I’ve tried to explain how I feel towards you a couple of times and each time I read over it and think wow, no, that doesn’t even cover a slight amount of the way I think about you. I’ve never been into a relationship such as this one, with such overwhelming feelings going on. I’m not used to this. This is way out of my comfort zone. That sounds so bad on my part, but please acknowledge the fact that I would never change any of this for anything, and there is no one whom I would rather spend my life with, and I plan on doing that. No matter how things go, I’ll fight to keep you in my life. The idea of losing you and the impact it has on me is like getting a brick and smashing myself in the face with it. Honestly. You’re the one stable thing in my life and I’ve never relied on someone so much. Although it may not seem like it, you’re the one person who I’m comfortable with. And if I have a problem, you’re the one person I know that I can rely on if I need a hug or someone to talk to. I’d also like to add here that I feel really safe when you’re hugging me. I actually love hugging you and I love being around you and I love everything about. From the colour of your eyes down to your toes, from your mood swings to the way you look when you wake up. The way you smile and even the way when you look sad. I love it all. And it’s not even the way you look, you know. Your personality and your laugh and I’m trying not to ramble too much, but, as I have said previously, to put it short, I love every single thing about you. And you are my definition of perfect. When I look at you I get that little flip in my stomach every fucking time, and even when I’m sad, I always have a smile on my face after spending time with you. You are honestly the best thing that has happened to me. I grew up not believing in soulmates or falling in love or any of this. I was surrounded in an area where everyone wanted to fall in love, and I had no idea what that exactly meant. I had no idea what was the big deal about something like that, until I met you, and noticed the way your fingers slotted into the spaces between mine, and how nice and comforting it is waking up beside you.
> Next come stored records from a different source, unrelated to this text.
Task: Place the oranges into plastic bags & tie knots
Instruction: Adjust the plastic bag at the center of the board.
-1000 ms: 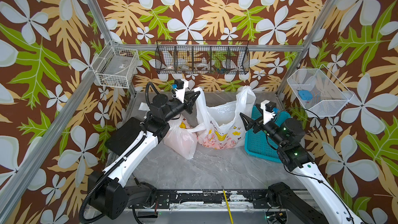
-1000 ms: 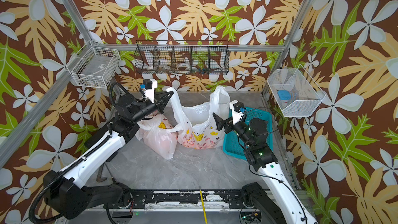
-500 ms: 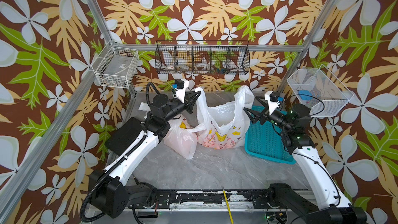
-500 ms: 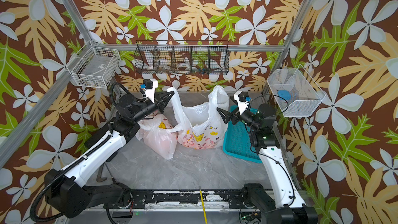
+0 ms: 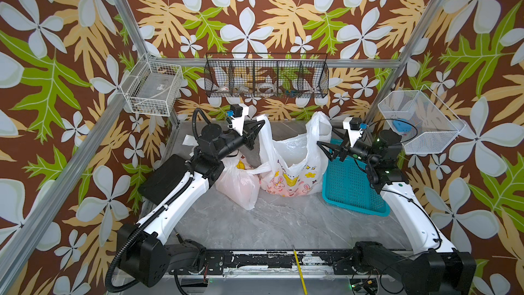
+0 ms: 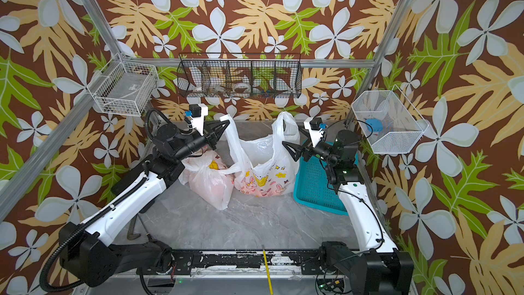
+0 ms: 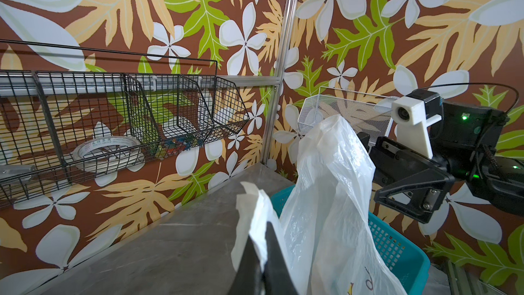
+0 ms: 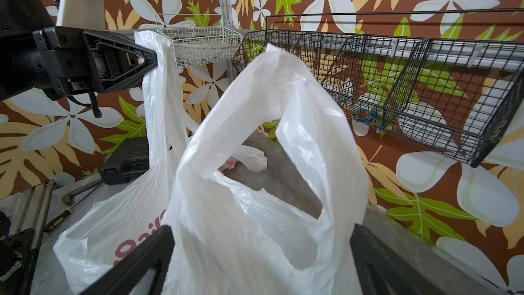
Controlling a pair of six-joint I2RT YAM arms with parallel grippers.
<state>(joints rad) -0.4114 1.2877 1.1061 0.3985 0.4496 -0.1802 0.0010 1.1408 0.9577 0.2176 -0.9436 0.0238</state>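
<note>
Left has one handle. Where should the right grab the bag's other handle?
Probably pinch the bag's free handle near its top, coming from the basket side: its loop stands upright, straight ahead of the open right gripper.

open bag [image 5: 289, 177]: translucent white, yellow and pink cartoon prints. tied bag [image 5: 241, 191] at its 9 o'clock: pinkish white, yellow print. basket [image 5: 351, 191] at 3 o'clock: teal. tabletop [image 5: 269, 222]: grey marble. wire rack [image 5: 266, 78]: black. walls [image 5: 255, 9]: brown, white flowers, green and tan leaves.
</note>
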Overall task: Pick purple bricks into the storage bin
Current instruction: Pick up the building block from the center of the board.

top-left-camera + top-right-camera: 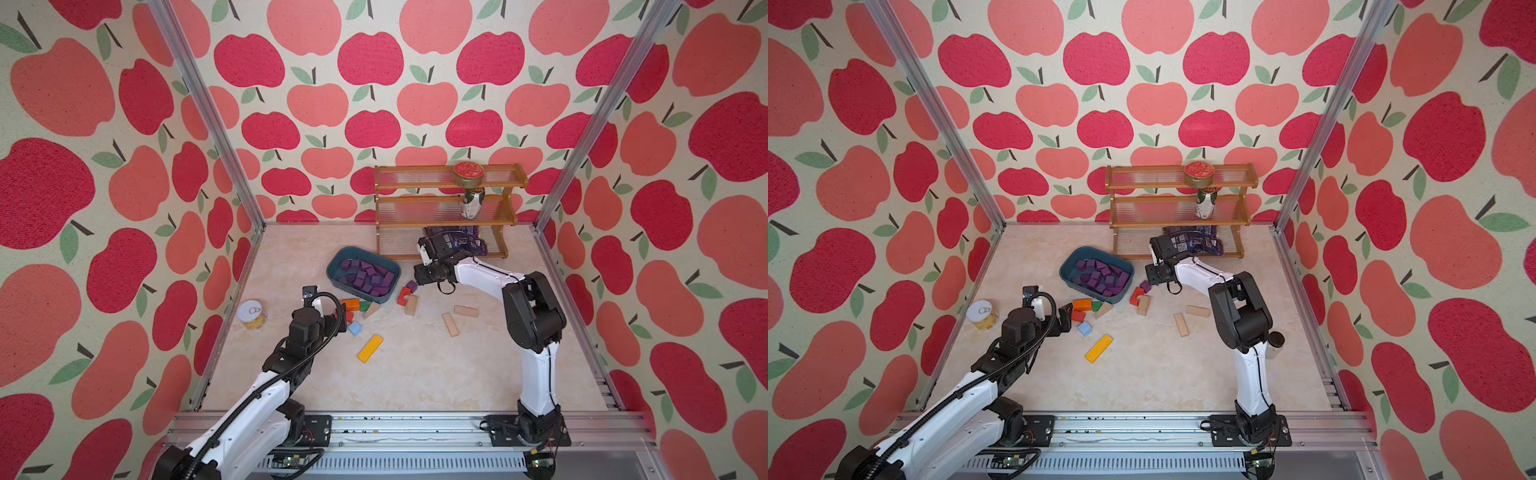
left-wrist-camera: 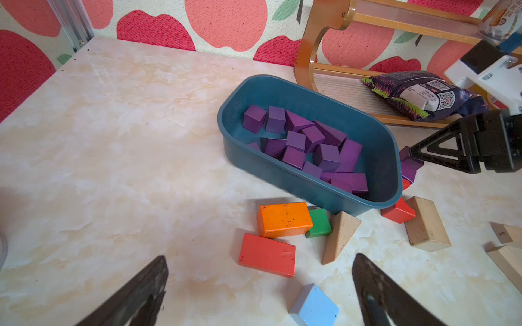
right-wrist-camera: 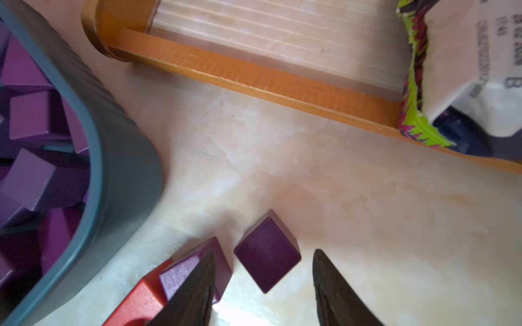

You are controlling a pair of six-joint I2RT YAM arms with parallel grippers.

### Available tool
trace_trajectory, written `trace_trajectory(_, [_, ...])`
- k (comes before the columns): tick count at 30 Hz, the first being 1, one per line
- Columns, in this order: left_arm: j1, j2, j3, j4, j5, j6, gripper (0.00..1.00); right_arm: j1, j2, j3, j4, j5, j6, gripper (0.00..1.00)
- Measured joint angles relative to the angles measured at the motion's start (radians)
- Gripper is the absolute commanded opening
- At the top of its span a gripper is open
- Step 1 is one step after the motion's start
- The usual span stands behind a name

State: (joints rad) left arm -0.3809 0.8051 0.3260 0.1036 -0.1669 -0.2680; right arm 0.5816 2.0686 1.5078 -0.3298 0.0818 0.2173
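Purple brick [image 3: 267, 255], right of bin [image 3: 121, 158]: judged light, rigid, matte; grip opposite flat faces. Right gripper [image 3: 264, 251] spread astride it, not touching; left gripper [image 2: 261, 256] wide, empty.

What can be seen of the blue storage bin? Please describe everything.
The storage bin is a shallow dark teal tub, seemingly plastic, rectangular with rounded corners and a rolled rim; the right wrist view shows fine ribs on its outer wall. It stands upright on the marbled table, near the foot of the wooden rack. Inside lie jumbled purple bricks. A green block and a tan wedge lie at its wall; contact is unclear.
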Motion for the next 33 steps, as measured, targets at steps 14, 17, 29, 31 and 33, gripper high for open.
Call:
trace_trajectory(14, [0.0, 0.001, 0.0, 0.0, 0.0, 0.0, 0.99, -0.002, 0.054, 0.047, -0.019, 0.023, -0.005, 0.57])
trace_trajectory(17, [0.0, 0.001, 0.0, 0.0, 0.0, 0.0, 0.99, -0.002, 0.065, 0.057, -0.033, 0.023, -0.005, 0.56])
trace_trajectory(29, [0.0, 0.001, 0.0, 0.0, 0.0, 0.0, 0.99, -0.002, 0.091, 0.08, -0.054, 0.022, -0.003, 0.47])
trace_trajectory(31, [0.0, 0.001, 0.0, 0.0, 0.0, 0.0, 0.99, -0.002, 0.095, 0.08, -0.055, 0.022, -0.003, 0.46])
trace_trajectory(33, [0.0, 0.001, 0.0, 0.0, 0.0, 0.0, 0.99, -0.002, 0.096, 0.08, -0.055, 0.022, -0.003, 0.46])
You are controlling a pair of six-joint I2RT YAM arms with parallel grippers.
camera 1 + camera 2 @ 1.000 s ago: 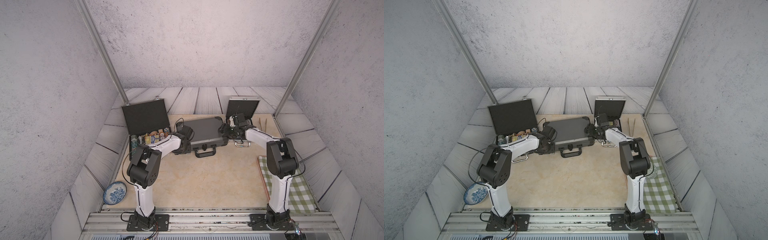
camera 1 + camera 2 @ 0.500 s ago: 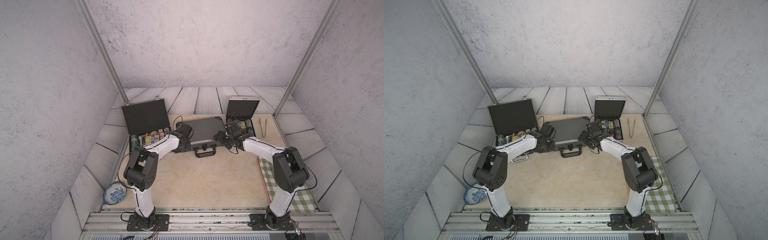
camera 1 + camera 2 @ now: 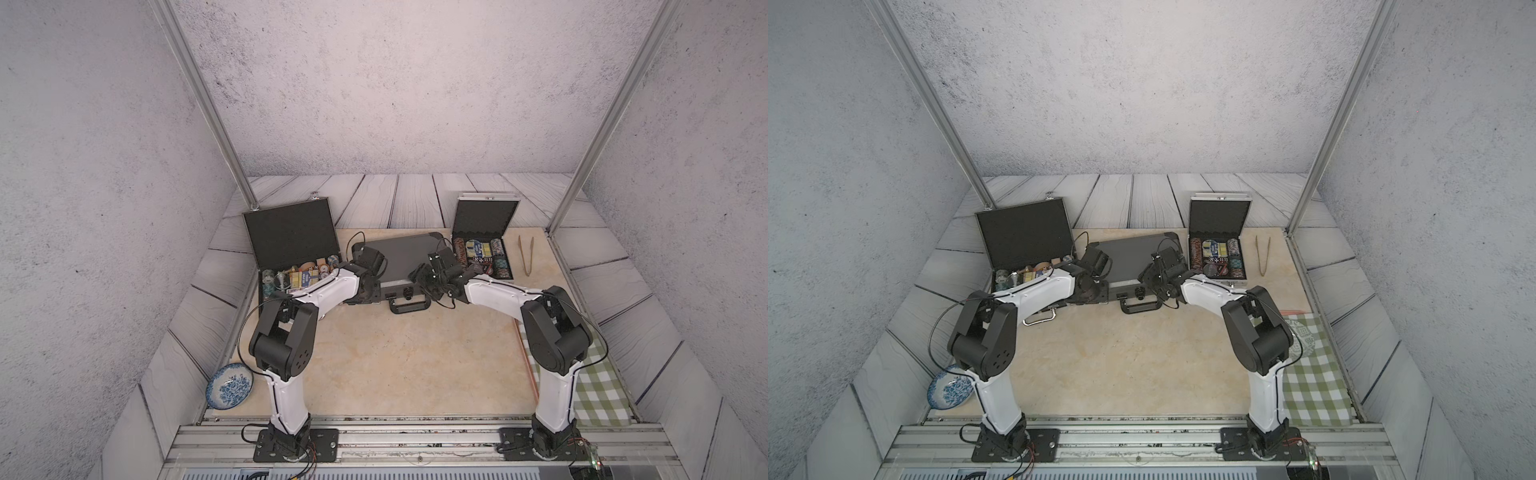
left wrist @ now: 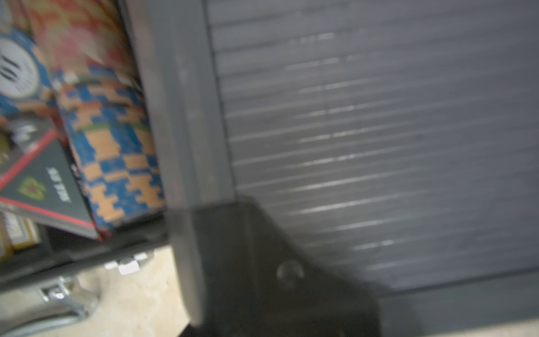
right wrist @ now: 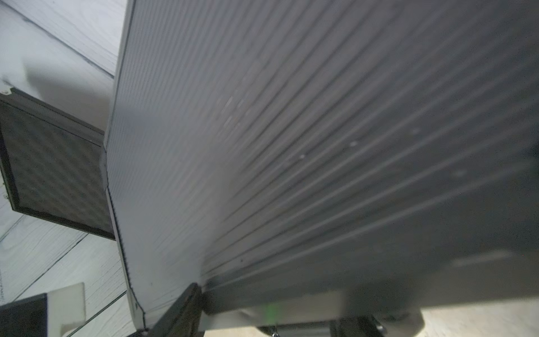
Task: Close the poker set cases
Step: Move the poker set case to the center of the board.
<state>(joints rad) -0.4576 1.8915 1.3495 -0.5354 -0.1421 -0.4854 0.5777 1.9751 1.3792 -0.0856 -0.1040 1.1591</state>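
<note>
— Where was the large ribbed case (image 3: 399,253) found?

— It was seen lying flat at the middle of the far edge of the worktop (image 3: 415,357). Its lid was lowered onto the base and its black handle (image 3: 409,307) was turned toward the near edge.

— And how were the tools placed?

— The left tool (image 3: 365,291) was set at the case's near left corner. The right tool (image 3: 430,284) was set over the near right part of the lid. How far either was opened could not be told: the fingers were lost against the dark case in both top views and were not shown in the wrist views. Whether anything was gripped could not be told either.

— What was noted of the other two cases?

— The black case (image 3: 291,232) was found at the far left corner, just beside the ribbed one. Its lid was stood upright, and chips (image 4: 116,163) and a card box (image 4: 49,186) were exposed. The silver case (image 3: 484,216) was found toward the far right corner, likewise opened, with chip rows (image 3: 482,253) laid bare.

— And further out?

— Wooden tongs (image 3: 525,255) were laid beside the silver case, near the right edge. A green checked cloth (image 3: 598,390) was spread beside the right edge toward the near corner. A blue patterned plate (image 3: 230,385) was seen just off the near left corner.
</note>
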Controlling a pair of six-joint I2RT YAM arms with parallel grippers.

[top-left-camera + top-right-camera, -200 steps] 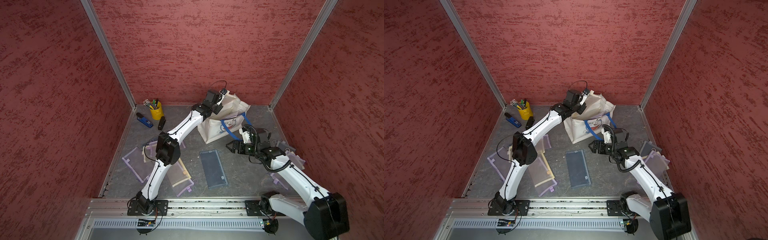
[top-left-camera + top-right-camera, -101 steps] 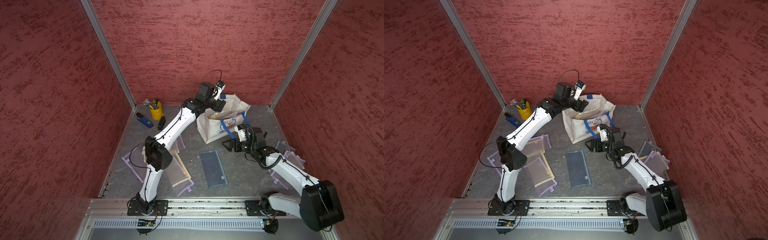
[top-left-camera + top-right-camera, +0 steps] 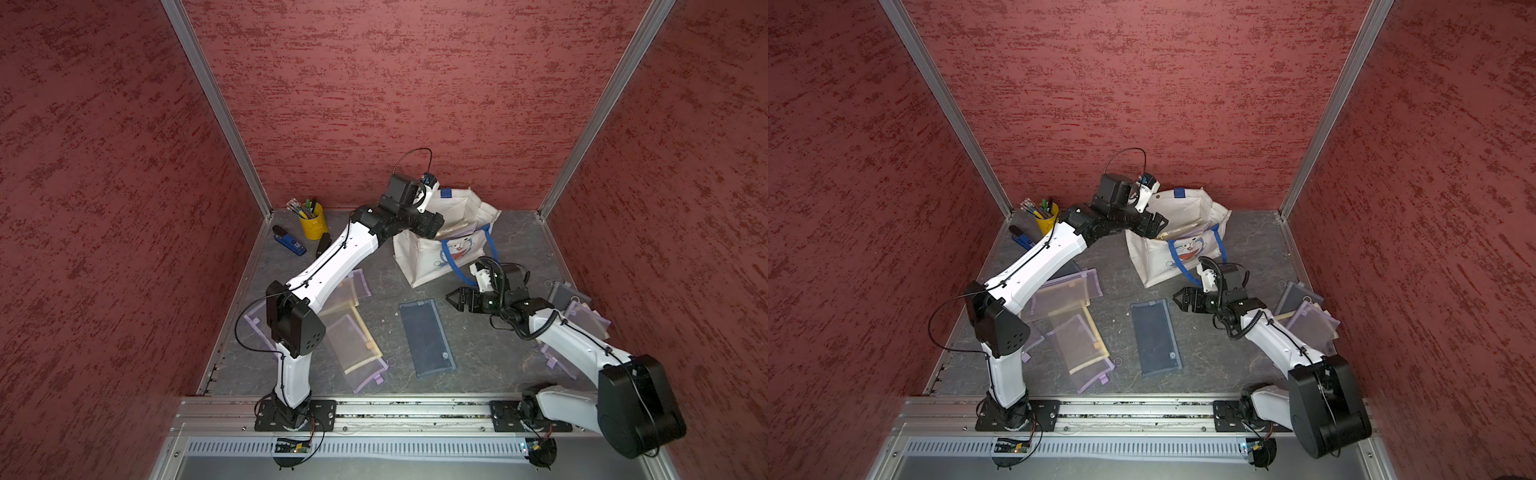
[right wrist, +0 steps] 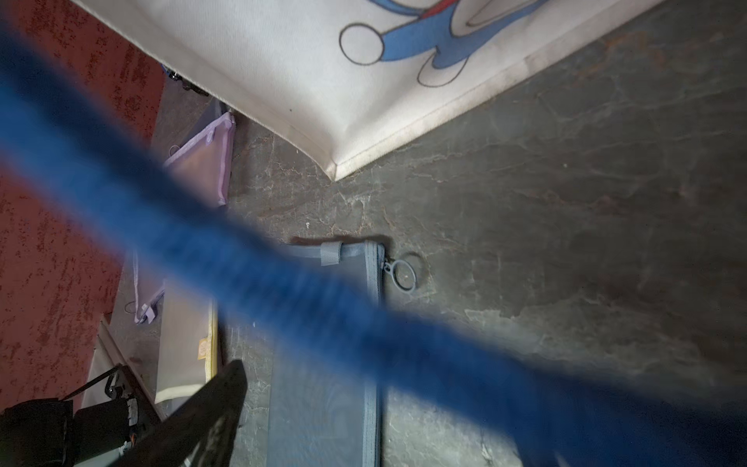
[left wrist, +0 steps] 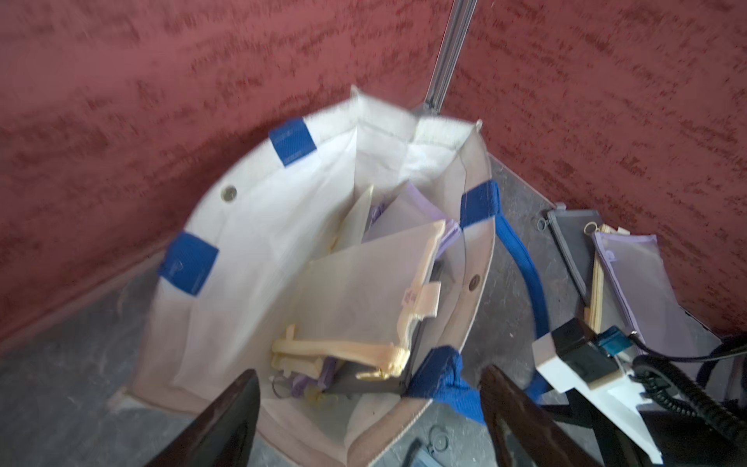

I’m so stupidly awkward with this relationship business, and I know you notice that too. Asking you on dates is hard no matter how much I want to do it, though I promise I’m working on it. I promise we’ll go on more dates, and we’ll do more couple stuff. I think the weirdest part of all of this is despite everything, there’s nothing more I want than to do all that cliche stuff you see on TV or on books. The kind of stuff like I don’t know, baking and hugging the other from behind, and throwing flour at each other and I’m sitting here writing this like wow, seriously? Me, having this side to me? I’ve never seen this before. I wanna do all that stuff like watching the sunset on the beach, taking photo booths. All of that kind of stuff. Those few days where I didn’t see you because you were at home and I was still on tour, I had such a terrible feeling of emptiness and it isn’t something I wish to experience again. And although I know that it’s impossible to spend every single moment together - which, let’s be honest, is better for the relationship seeing as I don’t want you to get bored of me - I know I’ll always fall asleep and wake up with you beside me.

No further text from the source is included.